Activity ->
Your copy must hold every line of the records word for word. It must hold no pictures.

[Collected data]
• • • • • • •
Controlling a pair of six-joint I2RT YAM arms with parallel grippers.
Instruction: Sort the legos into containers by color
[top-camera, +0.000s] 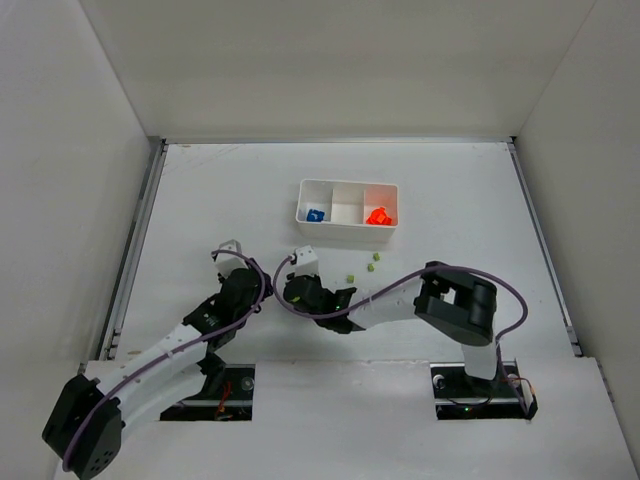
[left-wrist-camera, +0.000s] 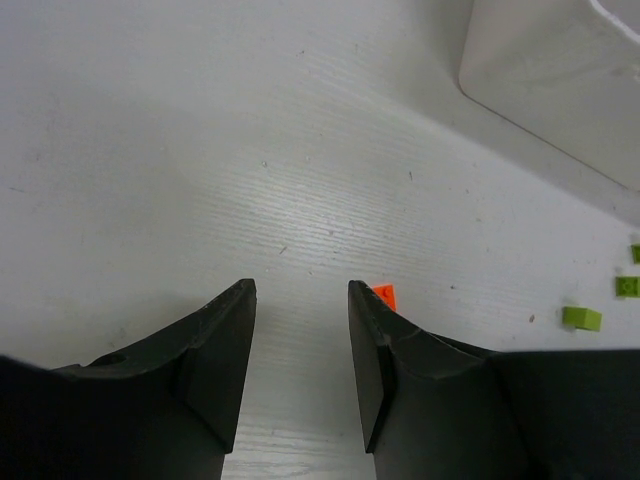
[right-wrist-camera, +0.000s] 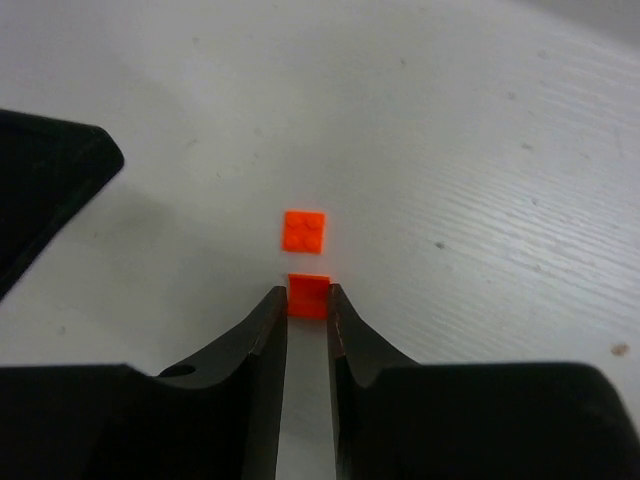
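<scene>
Left jaws (left-wrist-camera: 300, 288): moderately apart, low over the surface (top-camera: 200, 200), left of centre and nearer the near edge than the far one; only bare surface shows in the gap.
Lego beside the left jaws: one orange-red corner shows just past the right-hand fingertip, outside the gap; which of the two orange-red pieces it is I cannot tell.
Right jaws (right-wrist-camera: 307, 293): narrow, just right of the left jaws, tips closed against the two sides of the gripped orange-red lego (right-wrist-camera: 309, 297).
Gripped orange-red lego: sits at the very tips, not deep in the jaws, flat at surface level.
Loose orange-red lego (right-wrist-camera: 303, 231): studs up, just beyond the tips, apart from the gripped one by a thin gap.
Yellow-green legos (top-camera: 370, 267): three, strung in a short diagonal line on the surface right of the right jaws, between them and the tray.
Tray (top-camera: 347, 237): white, three compartments in a row, toward the far edge around the middle of the surface.
Left compartment: blue legos (top-camera: 314, 215), too small to count.
Right compartment: a small heap of orange-red legos (top-camera: 378, 216), count unclear.
Count on the surface: two orange-red, three yellow-green.
</scene>
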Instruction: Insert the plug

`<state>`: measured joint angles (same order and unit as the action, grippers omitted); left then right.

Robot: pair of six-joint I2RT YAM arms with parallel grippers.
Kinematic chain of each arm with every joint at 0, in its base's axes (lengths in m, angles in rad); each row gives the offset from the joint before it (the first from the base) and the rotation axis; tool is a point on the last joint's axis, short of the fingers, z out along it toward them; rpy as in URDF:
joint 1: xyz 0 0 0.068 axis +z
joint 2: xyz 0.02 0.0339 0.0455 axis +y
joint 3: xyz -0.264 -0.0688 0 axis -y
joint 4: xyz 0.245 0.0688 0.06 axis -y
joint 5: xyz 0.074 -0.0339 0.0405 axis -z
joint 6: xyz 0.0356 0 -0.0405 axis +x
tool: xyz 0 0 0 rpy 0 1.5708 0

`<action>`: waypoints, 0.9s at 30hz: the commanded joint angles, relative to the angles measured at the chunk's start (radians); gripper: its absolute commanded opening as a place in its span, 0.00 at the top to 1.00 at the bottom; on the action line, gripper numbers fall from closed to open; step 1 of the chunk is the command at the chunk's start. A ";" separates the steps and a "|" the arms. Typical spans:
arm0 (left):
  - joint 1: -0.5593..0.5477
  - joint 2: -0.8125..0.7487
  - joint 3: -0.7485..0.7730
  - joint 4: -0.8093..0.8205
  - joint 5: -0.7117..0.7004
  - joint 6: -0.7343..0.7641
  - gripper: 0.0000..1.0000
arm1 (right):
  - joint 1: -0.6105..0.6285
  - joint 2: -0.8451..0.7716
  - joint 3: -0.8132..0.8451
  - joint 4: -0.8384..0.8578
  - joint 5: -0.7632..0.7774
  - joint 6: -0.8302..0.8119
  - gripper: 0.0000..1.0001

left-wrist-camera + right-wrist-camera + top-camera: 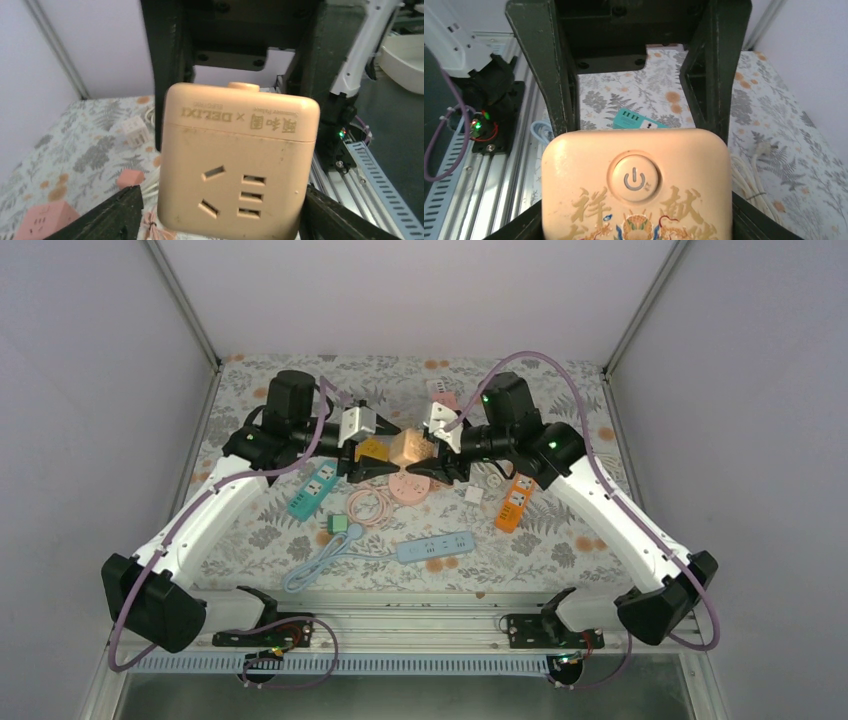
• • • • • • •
Finished exercise ->
Controlling a pair of six-joint I2RT YAM arms with parallel grippers.
Instruction: Sort the legos into containers by color
[top-camera, +0.000s] 
[left-wrist-camera, +0.000s] 
[right-wrist-camera, +0.000s] 
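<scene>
Left jaws (left-wrist-camera: 300, 288): moderately apart, low over the surface (top-camera: 200, 200), left of centre and nearer the near edge than the far one; only bare surface shows in the gap.
Lego beside the left jaws: one orange-red corner shows just past the right-hand fingertip, outside the gap; which of the two orange-red pieces it is I cannot tell.
Right jaws (right-wrist-camera: 307, 293): narrow, just right of the left jaws, tips closed against the two sides of the gripped orange-red lego (right-wrist-camera: 309, 297).
Gripped orange-red lego: sits at the very tips, not deep in the jaws, flat at surface level.
Loose orange-red lego (right-wrist-camera: 303, 231): studs up, just beyond the tips, apart from the gripped one by a thin gap.
Yellow-green legos (top-camera: 370, 267): three, strung in a short diagonal line on the surface right of the right jaws, between them and the tray.
Tray (top-camera: 347, 237): white, three compartments in a row, toward the far edge around the middle of the surface.
Left compartment: blue legos (top-camera: 314, 215), too small to count.
Right compartment: a small heap of orange-red legos (top-camera: 378, 216), count unclear.
Count on the surface: two orange-red, three yellow-green.
</scene>
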Instruction: Insert the plug

`<state>`: measured joint angles (same order and unit as the action, grippers omitted); left then right.

Robot: pair of six-joint I2RT YAM arms with parallel grippers.
Kinematic chain of each arm with every joint at 0, in its base's axes (lengths in m, angles in rad); each row gives the offset from the joint before it (the first from the base) and the rotation axis; tool is a point on the last joint's axis, short of the fingers, z out along it toward them; rpy as in URDF:
joint 1: xyz 0 0 0.068 axis +z
joint 2: xyz 0.02 0.0339 0.0455 axis +y
joint 3: xyz -0.264 -0.0688 0 axis -y
joint 4: xyz 0.245 0.0688 0.06 axis -y
joint 5: xyz 0.074 -0.0339 0.0405 axis -z
joint 6: xyz 0.0356 0 -0.0405 axis +x
tool: xyz 0 0 0 rpy 0 1.5708 0

`<action>`: waypoints, 0.9s at 30hz: the commanded joint angles, relative to the angles measured at the chunk's start (radians); gripper: its absolute commanded opening as a place in its span, 0.00 at the top to 1.00 at the bottom; on the action line, gripper numbers fall from closed to open; step 1 of the chunk is the command at the chunk's start. A ";" separates the steps and a "|" the arms. Typical spans:
arm0 (left):
  - joint 1: -0.5593..0.5477
  - joint 2: -0.8125..0.7487
  - joint 3: -0.7485..0.7730
  - joint 4: -0.8093..0.8205
  - joint 5: -0.7117..0.7004
  - joint 6: -0.7343..0.7641
  - gripper: 0.0000..1.0000
arm1 (right):
  - joint 1: -0.6105..0.6285
  - joint 2: -0.8451..0.7716
  - joint 3: -0.8132..0.8451
  - joint 4: -0.8384..0.8578
  - joint 5: -0.7632..0.7774
  - joint 6: -0.8302..0.8119
  - gripper: 0.0000..1.0001

left-wrist-camera + right-wrist-camera + top-camera: 

The answer to this exercise is complete.